(Task input Opens)

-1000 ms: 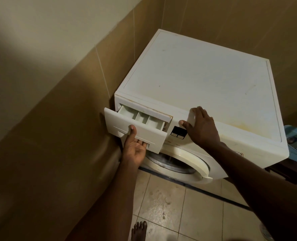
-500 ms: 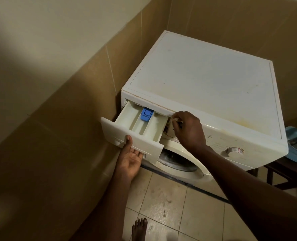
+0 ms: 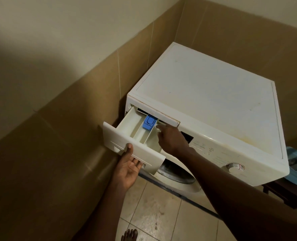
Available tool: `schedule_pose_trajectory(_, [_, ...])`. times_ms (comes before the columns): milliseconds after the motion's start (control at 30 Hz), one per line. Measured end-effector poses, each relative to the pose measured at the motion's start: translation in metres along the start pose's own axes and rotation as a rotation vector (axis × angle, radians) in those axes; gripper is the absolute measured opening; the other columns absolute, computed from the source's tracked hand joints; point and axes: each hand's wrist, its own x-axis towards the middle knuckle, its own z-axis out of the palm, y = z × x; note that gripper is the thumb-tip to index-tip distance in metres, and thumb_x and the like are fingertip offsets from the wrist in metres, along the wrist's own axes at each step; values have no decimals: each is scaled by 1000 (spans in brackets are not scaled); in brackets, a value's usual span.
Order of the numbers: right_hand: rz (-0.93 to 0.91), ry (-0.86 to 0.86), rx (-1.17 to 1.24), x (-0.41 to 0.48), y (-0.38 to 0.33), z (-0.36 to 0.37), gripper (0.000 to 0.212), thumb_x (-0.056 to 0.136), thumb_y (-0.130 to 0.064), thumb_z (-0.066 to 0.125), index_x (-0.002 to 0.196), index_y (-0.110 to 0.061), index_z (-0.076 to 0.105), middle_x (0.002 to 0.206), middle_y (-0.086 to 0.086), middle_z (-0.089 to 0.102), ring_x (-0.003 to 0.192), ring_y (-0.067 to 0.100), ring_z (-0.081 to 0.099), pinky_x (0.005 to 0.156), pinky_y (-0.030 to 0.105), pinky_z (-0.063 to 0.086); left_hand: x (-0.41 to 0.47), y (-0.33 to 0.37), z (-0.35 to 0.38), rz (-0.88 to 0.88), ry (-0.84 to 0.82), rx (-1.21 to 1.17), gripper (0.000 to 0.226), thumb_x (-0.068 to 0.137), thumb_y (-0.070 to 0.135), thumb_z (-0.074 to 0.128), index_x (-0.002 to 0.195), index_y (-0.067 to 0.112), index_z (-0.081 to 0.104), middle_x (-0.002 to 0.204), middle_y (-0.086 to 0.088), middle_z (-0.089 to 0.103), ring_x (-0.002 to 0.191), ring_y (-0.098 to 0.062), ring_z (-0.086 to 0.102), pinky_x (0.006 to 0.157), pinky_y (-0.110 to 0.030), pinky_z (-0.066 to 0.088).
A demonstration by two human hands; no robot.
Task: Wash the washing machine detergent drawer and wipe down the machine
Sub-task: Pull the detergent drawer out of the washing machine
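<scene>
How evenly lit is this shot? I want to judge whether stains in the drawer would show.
Head view: dim, warm light, brightest on the washing machine top; a broad shadow darkens the left wall and lower left corner. The detergent drawer compartments are lit well enough to read, though the right hand covers part of one. Wide-angle bending curves the wall lines.

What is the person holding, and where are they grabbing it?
The left hand holds the detergent drawer by the handle recess under its front panel. The right hand holds nothing; its fingers reach into the drawer's right compartment.
</scene>
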Motion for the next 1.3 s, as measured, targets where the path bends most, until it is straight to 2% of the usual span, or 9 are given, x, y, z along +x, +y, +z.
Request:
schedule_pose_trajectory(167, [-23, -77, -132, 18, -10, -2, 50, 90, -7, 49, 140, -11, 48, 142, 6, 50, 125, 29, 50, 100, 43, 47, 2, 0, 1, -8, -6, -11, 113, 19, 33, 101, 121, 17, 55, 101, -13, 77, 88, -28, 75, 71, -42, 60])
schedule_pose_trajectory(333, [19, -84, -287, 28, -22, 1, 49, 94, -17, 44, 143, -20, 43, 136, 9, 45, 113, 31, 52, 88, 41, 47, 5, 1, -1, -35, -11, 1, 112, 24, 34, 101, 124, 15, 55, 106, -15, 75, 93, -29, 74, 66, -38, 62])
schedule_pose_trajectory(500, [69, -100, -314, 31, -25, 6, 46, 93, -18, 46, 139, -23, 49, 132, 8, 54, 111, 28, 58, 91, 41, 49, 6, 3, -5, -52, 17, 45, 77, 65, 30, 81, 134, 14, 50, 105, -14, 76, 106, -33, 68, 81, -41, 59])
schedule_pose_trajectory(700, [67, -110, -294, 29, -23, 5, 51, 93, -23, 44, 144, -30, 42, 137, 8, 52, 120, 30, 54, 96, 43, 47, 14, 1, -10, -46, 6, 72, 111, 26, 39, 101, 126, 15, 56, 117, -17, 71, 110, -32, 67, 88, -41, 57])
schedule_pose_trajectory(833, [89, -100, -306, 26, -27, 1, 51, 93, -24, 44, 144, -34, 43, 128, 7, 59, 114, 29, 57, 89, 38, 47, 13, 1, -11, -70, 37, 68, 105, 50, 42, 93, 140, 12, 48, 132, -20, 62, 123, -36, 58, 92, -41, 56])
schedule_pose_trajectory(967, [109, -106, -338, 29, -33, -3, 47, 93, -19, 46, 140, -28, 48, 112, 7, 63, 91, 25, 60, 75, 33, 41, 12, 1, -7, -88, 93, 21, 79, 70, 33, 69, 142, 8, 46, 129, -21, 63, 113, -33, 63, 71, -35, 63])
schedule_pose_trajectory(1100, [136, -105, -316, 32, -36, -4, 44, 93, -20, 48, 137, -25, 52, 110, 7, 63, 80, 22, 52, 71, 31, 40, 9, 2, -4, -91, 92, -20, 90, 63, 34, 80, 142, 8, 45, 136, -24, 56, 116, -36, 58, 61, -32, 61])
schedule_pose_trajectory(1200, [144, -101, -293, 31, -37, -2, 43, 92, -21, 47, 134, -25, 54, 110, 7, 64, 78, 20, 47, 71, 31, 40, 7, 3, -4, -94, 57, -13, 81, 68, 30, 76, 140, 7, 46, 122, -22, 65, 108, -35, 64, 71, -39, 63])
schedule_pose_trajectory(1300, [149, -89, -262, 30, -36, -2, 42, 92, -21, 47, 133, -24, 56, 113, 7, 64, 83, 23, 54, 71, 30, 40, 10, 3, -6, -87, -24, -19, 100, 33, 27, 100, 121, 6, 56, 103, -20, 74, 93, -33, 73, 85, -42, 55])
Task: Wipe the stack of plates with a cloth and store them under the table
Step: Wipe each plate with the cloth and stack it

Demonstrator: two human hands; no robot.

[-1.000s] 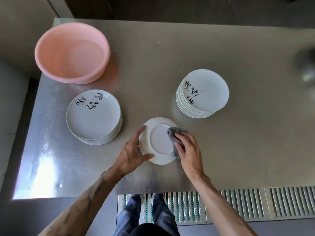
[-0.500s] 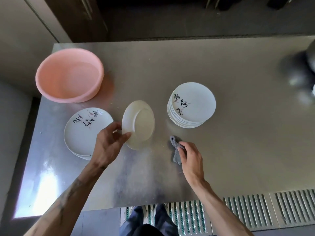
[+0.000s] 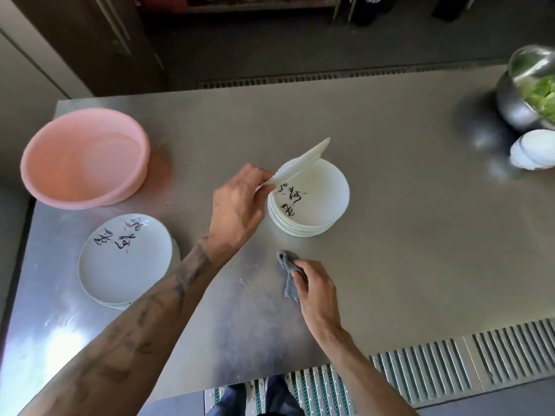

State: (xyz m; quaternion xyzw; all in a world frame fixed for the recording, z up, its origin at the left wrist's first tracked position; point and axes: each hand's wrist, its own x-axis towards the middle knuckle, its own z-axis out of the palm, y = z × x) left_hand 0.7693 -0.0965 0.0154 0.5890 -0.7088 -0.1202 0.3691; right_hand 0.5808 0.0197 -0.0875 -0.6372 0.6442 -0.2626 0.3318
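Left hand (image 3: 237, 205): a tilted plate (image 3: 303, 165) is being pinched by its edge over the right stack (image 3: 312, 211).
Right hand (image 3: 315, 288): the cloth (image 3: 286, 273) is being gripped, fingers closed, on the table (image 3: 405, 235).

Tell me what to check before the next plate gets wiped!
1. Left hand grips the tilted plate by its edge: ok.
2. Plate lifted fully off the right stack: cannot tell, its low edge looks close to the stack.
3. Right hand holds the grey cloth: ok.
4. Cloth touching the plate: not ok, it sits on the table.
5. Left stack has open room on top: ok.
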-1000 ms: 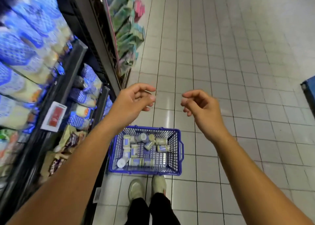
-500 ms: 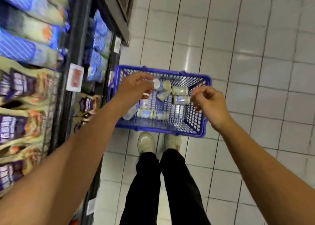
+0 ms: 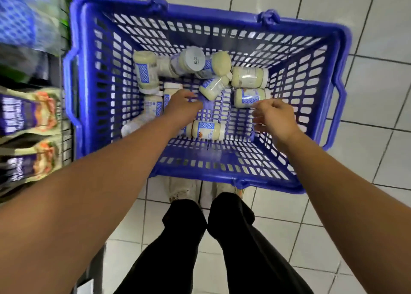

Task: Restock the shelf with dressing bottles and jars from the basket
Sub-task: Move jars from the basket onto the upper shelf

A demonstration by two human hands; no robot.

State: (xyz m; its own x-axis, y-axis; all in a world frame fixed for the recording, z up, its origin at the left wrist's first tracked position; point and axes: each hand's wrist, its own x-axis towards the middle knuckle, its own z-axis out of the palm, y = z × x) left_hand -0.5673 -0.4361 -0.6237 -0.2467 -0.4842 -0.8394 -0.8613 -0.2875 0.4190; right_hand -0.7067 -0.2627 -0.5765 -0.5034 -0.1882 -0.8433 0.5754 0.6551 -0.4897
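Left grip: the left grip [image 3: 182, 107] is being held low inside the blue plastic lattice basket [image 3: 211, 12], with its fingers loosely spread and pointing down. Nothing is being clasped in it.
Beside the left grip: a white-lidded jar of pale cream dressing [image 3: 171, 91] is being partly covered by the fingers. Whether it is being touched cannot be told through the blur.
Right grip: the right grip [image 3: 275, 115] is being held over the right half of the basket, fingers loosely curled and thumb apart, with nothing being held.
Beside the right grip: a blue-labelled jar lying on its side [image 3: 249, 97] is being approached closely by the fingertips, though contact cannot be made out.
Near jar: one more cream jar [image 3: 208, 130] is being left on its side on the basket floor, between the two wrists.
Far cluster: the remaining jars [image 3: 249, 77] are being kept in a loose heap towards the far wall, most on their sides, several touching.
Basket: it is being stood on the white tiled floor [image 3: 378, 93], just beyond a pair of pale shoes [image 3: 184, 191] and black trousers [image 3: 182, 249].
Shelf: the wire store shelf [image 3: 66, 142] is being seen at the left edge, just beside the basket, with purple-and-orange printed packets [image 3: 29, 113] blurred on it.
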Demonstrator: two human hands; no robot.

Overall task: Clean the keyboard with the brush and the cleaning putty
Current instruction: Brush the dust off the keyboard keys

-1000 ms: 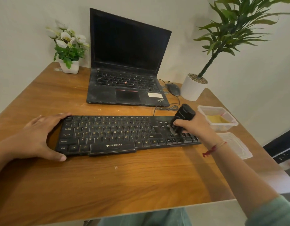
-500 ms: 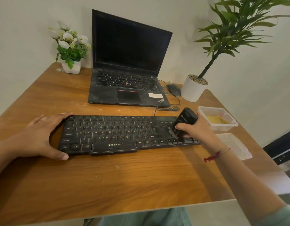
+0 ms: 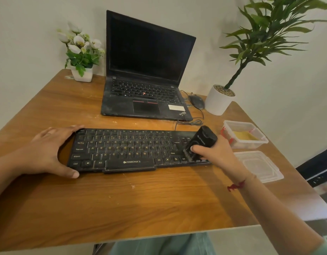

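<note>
Right hand (image 3: 216, 153) grip round brush (image 3: 203, 138), bristles blurred, hiding keyboard (image 3: 126, 150) end, left hand (image 3: 47, 150) flat

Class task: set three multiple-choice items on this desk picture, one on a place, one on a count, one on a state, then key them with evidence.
1. Where is the open tub of yellow putty? A) left of the keyboard B) on the laptop C) right of the keyboard
2. How many plant pots are on the table? A) one B) two C) three
3. What is the right hand doing? A) gripping the brush B) lying flat C) holding a lid
Key: 1 C, beyond the keyboard's right end. 2 B, white flowers and a leafy plant. 3 A, it curls round the brush.
</note>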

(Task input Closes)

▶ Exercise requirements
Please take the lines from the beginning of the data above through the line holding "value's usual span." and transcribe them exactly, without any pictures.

▶ Worked solution
-1000 ms: 
-500 ms: 
+0 ms: 
Available tool: `schedule_pose_trajectory(_, [_, ...])`. times_ms (comes before the columns): milliseconds after the motion's start (control at 30 Hz), one per line. Measured end-effector poses, each relative to the pose measured at the motion's start: translation in metres along the start pose's own axes and rotation as a rotation vector (axis × angle, radians) in those axes; gripper is the absolute measured opening; the other columns absolute, computed from the source's tracked hand joints; point and axes: each hand's wrist, its own x-axis towards the middle knuckle, its own z-axis out of the palm, y = z × x; note that gripper is the thumb-tip to index-tip distance in metres, and thumb_x and the like are fingertip offsets from the wrist in metres, along the wrist's own axes at each step; values have no decimals: each is scaled by 1000 (spans in brackets are not scaled); in brackets, a value's usual span.

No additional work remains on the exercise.